#### WORK INSTRUCTION
Each line of the data must be reproduced as it appears.
▼
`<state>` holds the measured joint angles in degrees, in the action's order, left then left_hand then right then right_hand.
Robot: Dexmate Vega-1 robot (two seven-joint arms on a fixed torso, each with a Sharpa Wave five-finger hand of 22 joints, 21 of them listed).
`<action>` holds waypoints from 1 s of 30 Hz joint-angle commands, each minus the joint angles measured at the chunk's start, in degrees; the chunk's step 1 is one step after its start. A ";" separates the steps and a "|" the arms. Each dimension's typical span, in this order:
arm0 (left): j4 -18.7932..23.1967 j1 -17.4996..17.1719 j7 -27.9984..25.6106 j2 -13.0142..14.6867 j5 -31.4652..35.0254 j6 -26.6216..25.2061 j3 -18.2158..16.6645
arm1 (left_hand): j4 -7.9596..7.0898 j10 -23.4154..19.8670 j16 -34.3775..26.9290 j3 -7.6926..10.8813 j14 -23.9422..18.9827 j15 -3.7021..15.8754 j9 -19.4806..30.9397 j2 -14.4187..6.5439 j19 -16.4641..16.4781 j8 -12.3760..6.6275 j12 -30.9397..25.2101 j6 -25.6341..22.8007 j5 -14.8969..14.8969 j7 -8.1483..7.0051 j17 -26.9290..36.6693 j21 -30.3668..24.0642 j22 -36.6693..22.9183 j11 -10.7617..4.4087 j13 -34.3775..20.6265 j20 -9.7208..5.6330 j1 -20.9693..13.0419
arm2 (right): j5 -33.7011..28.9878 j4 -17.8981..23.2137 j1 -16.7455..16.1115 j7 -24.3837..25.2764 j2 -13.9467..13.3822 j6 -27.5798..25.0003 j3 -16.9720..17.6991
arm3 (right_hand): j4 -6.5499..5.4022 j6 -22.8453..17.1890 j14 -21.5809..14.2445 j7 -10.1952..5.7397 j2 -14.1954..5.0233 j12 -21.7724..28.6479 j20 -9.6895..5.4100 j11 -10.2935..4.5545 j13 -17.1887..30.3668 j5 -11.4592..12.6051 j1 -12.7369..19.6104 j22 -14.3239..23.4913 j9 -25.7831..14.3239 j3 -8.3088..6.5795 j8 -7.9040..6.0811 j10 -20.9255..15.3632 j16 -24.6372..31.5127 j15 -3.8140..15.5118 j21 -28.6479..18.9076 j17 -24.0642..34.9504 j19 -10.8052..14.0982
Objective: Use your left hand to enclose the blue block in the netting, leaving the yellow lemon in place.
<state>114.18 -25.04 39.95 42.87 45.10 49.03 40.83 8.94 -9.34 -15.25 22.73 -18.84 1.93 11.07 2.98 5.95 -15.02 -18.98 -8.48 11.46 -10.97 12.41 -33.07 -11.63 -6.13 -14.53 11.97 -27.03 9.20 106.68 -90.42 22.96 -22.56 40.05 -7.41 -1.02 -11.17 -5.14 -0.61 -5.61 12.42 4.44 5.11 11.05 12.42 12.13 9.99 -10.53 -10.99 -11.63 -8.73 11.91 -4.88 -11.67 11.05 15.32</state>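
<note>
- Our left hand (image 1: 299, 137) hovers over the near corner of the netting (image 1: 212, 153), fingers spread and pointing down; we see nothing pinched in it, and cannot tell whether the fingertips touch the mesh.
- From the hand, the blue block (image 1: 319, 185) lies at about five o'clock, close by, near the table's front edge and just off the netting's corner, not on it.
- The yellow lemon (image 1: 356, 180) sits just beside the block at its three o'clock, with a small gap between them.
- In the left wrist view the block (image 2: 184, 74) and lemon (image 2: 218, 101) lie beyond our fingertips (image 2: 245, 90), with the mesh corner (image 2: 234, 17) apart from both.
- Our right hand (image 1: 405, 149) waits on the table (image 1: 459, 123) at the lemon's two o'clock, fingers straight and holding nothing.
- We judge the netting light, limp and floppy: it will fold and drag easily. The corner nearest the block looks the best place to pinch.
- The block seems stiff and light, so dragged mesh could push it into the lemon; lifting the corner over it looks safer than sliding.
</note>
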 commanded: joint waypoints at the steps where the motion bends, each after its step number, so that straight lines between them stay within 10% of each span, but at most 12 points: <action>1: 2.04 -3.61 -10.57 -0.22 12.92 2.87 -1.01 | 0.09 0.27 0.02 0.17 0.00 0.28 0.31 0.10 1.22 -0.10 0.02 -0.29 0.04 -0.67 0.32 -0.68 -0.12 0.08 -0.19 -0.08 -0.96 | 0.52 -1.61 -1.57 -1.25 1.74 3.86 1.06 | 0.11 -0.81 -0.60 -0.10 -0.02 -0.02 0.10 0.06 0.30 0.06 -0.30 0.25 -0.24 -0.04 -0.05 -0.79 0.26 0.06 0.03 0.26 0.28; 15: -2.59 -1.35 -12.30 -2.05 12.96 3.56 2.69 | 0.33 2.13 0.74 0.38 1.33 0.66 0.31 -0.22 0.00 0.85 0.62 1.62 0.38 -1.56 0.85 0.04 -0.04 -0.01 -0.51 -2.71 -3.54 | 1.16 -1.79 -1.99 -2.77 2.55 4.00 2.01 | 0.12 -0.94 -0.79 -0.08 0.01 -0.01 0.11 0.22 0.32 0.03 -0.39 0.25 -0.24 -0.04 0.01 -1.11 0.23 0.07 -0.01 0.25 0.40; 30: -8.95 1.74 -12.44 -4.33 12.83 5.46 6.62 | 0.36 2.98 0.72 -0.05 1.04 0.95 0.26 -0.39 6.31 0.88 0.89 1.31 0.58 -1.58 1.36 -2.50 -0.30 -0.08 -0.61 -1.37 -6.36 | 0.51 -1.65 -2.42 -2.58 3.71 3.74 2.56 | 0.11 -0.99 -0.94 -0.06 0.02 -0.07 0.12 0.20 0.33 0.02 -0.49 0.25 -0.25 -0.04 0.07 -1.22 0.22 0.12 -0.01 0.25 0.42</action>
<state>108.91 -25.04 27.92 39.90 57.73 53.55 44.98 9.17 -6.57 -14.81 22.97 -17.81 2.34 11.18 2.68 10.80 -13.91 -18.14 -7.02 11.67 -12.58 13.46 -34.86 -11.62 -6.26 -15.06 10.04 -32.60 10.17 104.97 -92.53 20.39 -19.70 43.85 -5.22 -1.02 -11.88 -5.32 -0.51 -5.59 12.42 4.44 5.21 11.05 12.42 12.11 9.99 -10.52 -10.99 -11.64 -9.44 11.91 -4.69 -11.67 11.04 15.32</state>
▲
#### REPLY TO THE TASK
`<state>` holds the measured joint angles in degrees, in the action's order, left then left_hand then right then right_hand.
Robot: Dexmate Vega-1 robot (two seven-joint arms on a fixed torso, each with a Sharpa Wave five-finger hand of 22 joints, 21 of them listed).
`<action>` holds waypoints from 1 s of 30 Hz joint-angle commands, each minus the joint angles measured at the chunk's start, in degrees; the chunk's step 1 is one step after its start. A ";" separates the steps and a "|" the arms. Each dimension's typical span, in this order:
arm0 (left): j4 -18.7932..23.1967 j1 -17.4996..17.1719 j7 -27.9984..25.6106 j2 -13.0142..14.6867 j5 -31.4652..35.0254 j6 -26.6216..25.2061 j3 -18.2158..16.6645
arm1 (left_hand): j4 -7.9596..7.0898 j10 -23.4154..19.8670 j16 -34.3775..26.9290 j3 -7.6926..10.8813 j14 -23.9422..18.9827 j15 -3.7021..15.8754 j9 -19.4806..30.9397 j2 -14.4187..6.5439 j19 -16.4641..16.4781 j8 -12.3760..6.6275 j12 -30.9397..25.2101 j6 -25.6341..22.8007 j5 -14.8969..14.8969 j7 -8.1483..7.0051 j17 -26.9290..36.6693 j21 -30.3668..24.0642 j22 -36.6693..22.9183 j11 -10.7617..4.4087 j13 -34.3775..20.6265 j20 -9.7208..5.6330 j1 -20.9693..13.0419
arm2 (right): j5 -33.7011..28.9878 j4 -17.8981..23.2137 j1 -16.7455..16.1115 j7 -24.3837..25.2764 j2 -13.9467..13.3822 j6 -27.5798..25.0003 j3 -16.9720..17.6991
arm3 (right_hand): j4 -6.5499..5.4022 j6 -22.8453..17.1890 j14 -21.5809..14.2445 j7 -10.1952..5.7397 j2 -14.1954..5.0233 j12 -21.7724..28.6479 j20 -9.6895..5.4100 j11 -10.2935..4.5545 j13 -17.1887..30.3668 j5 -11.4592..12.6051 j1 -12.7369..19.6104 j22 -14.3239..23.4913 j9 -25.7831..14.3239 j3 -8.3088..6.5795 j8 -7.9040..6.0811 j10 -20.9255..15.3632 j16 -24.6372..31.5127 j15 -3.8140..15.5118 j21 -28.6479..18.9076 j17 -24.0642..34.9504 j19 -10.8052..14.0982
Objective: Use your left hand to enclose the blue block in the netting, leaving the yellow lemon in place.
<state>114.18 -25.04 39.95 42.87 45.10 49.03 40.83 8.94 -9.34 -15.25 22.73 -18.84 1.93 11.07 2.98 5.95 -15.02 -18.98 -8.48 11.46 -10.97 12.41 -33.07 -11.63 -6.13 -14.53 11.97 -27.03 9.20 106.68 -90.42 22.96 -22.56 40.05 -7.41 -1.02 -11.17 -5.14 -0.61 -5.61 12.42 4.44 5.11 11.05 12.42 12.13 9.99 -10.53 -10.99 -11.63 -8.73 11.91 -4.88 -11.67 11.05 15.32</state>
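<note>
- Our left hand (image 1: 299, 137) hovers over the near corner of the netting (image 1: 212, 153), fingers spread and pointing down; we see nothing pinched in it, and cannot tell whether the fingertips touch the mesh.
- From the hand, the blue block (image 1: 319, 185) lies at about five o'clock, close by, near the table's front edge and just off the netting's corner, not on it.
- The yellow lemon (image 1: 356, 180) sits just beside the block at its three o'clock, with a small gap between them.
- In the left wrist view the block (image 2: 184, 74) and lemon (image 2: 218, 101) lie beyond our fingertips (image 2: 245, 90), with the mesh corner (image 2: 234, 17) apart from both.
- Our right hand (image 1: 405, 149) waits on the table (image 1: 459, 123) at the lemon's two o'clock, fingers straight and holding nothing.
- We judge the netting light, limp and floppy: it will fold and drag easily. The corner nearest the block looks the best place to pinch.
- The block seems stiff and light, so dragged mesh could push it into the lemon; lifting the corner over it looks safer than sliding.
</note>
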 commanded: joint waypoints at the steps where the motion bends, each after its step number, so that straight lines between them stay within 10% of each span, but at most 12 points: <action>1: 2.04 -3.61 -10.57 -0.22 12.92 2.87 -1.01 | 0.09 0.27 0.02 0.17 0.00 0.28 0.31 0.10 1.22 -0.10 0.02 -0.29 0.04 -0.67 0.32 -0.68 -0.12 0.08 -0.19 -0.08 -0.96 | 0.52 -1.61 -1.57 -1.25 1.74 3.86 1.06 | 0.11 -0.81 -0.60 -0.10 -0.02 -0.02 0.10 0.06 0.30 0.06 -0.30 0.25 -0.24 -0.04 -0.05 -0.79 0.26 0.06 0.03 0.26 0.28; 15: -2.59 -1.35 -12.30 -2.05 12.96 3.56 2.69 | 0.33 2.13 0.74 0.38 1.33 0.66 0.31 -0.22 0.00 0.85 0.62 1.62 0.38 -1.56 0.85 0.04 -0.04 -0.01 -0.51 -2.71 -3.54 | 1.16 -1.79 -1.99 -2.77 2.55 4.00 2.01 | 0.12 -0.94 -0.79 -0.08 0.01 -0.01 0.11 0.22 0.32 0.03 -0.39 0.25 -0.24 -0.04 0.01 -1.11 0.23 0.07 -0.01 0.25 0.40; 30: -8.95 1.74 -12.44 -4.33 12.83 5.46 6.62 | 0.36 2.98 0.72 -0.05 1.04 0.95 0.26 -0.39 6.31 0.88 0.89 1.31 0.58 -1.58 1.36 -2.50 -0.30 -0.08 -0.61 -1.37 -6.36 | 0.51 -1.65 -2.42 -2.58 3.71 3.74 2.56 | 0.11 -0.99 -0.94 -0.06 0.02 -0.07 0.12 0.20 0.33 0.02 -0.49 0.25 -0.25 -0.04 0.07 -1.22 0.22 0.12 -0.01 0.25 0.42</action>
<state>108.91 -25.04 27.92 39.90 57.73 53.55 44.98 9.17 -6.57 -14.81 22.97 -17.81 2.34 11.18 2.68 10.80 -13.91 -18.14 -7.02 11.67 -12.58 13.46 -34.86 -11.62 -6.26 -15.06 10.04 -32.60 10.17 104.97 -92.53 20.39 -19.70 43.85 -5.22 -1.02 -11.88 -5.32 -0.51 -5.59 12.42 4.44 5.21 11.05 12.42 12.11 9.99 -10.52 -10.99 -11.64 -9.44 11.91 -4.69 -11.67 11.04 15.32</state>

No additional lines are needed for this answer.